@hallelx/youtube-transcript
v0.2.0
Published
Fetch YouTube video transcripts and subtitles (manual and auto-generated) from Node.js, Bun, and Deno. TypeScript port of youtube-transcript-api.
Maintainers
Readme
Youtube Transcript Ts — @hallelx/youtube-transcript
Fetch transcripts and subtitles from YouTube videos. Works with both manually created captions and auto-generated transcripts. Supports translation and multiple output formats (JSON, text, SRT, WebVTT, pretty).
This is a faithful TypeScript port of the excellent Python library
youtube-transcript-api
by jdepoix. It uses the same internal
youtubei/v1/player endpoint, so it does not scrape the YouTube web page
DOM and is much more resilient than HTML-scraping alternatives.

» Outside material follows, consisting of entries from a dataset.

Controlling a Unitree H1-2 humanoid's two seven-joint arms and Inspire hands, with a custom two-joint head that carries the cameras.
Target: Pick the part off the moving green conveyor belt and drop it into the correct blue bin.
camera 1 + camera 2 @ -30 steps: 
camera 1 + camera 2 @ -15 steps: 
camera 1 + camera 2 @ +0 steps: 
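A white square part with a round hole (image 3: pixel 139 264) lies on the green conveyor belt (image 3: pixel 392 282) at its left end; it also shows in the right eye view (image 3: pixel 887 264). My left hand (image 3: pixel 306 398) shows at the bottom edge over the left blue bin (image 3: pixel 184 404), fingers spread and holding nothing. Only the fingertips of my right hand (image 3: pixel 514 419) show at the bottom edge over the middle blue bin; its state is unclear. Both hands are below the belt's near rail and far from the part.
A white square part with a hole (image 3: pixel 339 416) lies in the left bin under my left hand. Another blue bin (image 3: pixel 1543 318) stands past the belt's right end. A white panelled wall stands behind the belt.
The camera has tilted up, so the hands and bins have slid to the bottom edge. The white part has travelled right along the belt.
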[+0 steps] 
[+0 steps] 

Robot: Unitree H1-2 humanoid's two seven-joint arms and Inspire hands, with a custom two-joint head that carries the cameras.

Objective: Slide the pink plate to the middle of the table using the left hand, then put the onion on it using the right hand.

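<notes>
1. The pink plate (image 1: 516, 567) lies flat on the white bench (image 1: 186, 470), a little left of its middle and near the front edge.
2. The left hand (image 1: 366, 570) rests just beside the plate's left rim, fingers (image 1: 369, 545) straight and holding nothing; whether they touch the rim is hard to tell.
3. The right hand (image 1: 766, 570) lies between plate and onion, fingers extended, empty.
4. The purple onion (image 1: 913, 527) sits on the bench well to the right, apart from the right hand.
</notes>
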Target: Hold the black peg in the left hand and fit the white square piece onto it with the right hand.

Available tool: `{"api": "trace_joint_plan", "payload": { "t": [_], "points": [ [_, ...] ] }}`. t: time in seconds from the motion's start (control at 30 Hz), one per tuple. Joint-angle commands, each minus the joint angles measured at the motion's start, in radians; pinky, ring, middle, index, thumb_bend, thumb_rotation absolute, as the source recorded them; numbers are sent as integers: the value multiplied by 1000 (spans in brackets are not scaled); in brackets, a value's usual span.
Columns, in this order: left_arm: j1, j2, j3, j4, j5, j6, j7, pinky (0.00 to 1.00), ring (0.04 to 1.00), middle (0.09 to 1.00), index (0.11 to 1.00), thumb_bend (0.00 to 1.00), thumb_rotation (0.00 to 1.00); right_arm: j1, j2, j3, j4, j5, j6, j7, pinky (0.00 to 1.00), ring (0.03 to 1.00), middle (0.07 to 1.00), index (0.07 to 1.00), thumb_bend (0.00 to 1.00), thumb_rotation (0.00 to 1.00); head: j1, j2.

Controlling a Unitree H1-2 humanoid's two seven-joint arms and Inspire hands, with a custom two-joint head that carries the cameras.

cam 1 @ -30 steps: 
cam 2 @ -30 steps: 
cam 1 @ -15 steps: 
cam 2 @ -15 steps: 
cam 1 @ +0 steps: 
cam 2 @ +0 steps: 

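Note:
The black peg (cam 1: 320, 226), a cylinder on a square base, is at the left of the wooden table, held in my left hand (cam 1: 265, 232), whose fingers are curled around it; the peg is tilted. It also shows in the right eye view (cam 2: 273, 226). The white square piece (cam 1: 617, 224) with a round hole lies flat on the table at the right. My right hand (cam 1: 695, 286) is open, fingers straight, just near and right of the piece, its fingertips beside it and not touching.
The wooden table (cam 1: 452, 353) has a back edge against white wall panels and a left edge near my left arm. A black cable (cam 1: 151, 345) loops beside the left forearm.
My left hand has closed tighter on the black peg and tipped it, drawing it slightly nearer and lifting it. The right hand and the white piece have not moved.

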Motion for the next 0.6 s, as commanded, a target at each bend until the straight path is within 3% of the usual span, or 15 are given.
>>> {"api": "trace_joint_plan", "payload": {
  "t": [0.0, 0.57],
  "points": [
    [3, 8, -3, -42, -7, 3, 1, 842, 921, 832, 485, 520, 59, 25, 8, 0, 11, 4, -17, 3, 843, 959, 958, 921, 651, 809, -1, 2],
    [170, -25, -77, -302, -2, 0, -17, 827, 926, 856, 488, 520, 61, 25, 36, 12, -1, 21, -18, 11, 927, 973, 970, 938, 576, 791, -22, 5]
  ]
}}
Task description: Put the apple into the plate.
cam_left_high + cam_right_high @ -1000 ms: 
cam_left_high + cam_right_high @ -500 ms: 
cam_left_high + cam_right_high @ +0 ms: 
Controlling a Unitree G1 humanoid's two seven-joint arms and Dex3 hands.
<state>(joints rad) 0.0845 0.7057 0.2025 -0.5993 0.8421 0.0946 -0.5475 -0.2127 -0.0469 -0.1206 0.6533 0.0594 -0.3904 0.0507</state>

Runs on Node.js (>=18), Bun, and Deno (with a custom fetchFn on
Deno when using proxies). Zero runtime dependencies in the common path.
Installation
npm install @hallelx/youtube-transcript
# or
bun add @hallelx/youtube-transcript
# or
pnpm add @hallelx/youtube-transcript[!IMPORTANT] Deploying to Vercel, AWS Lambda, or Cloudflare Workers? YouTube often blocks transcript requests from datacenter IP addresses. Read the Deploying on serverless platforms section before starting.
Quick start
import { YouTubeTranscriptApi } from '@hallelx/youtube-transcript';
const api = new YouTubeTranscriptApi();
const transcript = await api.fetch('arj7oStGLkU');
for (const snippet of transcript) {
console.log(`[${snippet.start}s] ${snippet.text}`);
}fetch(videoId, options?) returns a FetchedTranscript containing snippets,
the language, and metadata. The default language is English (en); pass
languages to specify a priority list:
const transcript = await api.fetch('arj7oStGLkU', {
languages: ['de', 'en'], // try German first, fall back to English
});Listing available transcripts
const list = await api.list('arj7oStGLkU');
for (const transcript of list) {
console.log(transcript.languageCode, transcript.language, transcript.isGenerated);
}
// Find a specific kind:
const manual = list.findManuallyCreatedTranscript(['en']);
const generated = list.findGeneratedTranscript(['en']);
const fetched = await manual.fetch();Translation
const list = await api.list('arj7oStGLkU');
const en = list.findTranscript(['en']);
if (en.isTranslatable) {
const french = en.translate('fr');
const fetched = await french.fetch();
console.log(fetched.snippets);
}Output formatters
import {
YouTubeTranscriptApi,
JSONFormatter,
SRTFormatter,
WebVTTFormatter,
TextFormatter,
} from '@hallelx/youtube-transcript';
const transcript = await new YouTubeTranscriptApi().fetch('arj7oStGLkU');
console.log(new JSONFormatter().formatTranscript(transcript, { indent: 2 }));
console.log(new SRTFormatter().formatTranscript(transcript));
console.log(new WebVTTFormatter().formatTranscript(transcript));
console.log(new TextFormatter().formatTranscript(transcript));Preserving HTML formatting
By default, all HTML tags are stripped from snippet text. To preserve a small
whitelist of formatting tags (<strong>, <em>, <b>, <i>, <mark>,
<small>, <del>, <ins>, <sub>, <sup>), pass preserveFormatting: true:
const transcript = await api.fetch('arj7oStGLkU', { preserveFormatting: true });CLI
The package ships a youtube-transcript binary:
youtube-transcript --list-transcripts arj7oStGLkU
youtube-transcript --languages en --format srt arj7oStGLkU
youtube-transcript --languages de en --format json arj7oStGLkU dQw4w9WgXcQ
youtube-transcript --translate fr arj7oStGLkURun youtube-transcript --help for the full list of options.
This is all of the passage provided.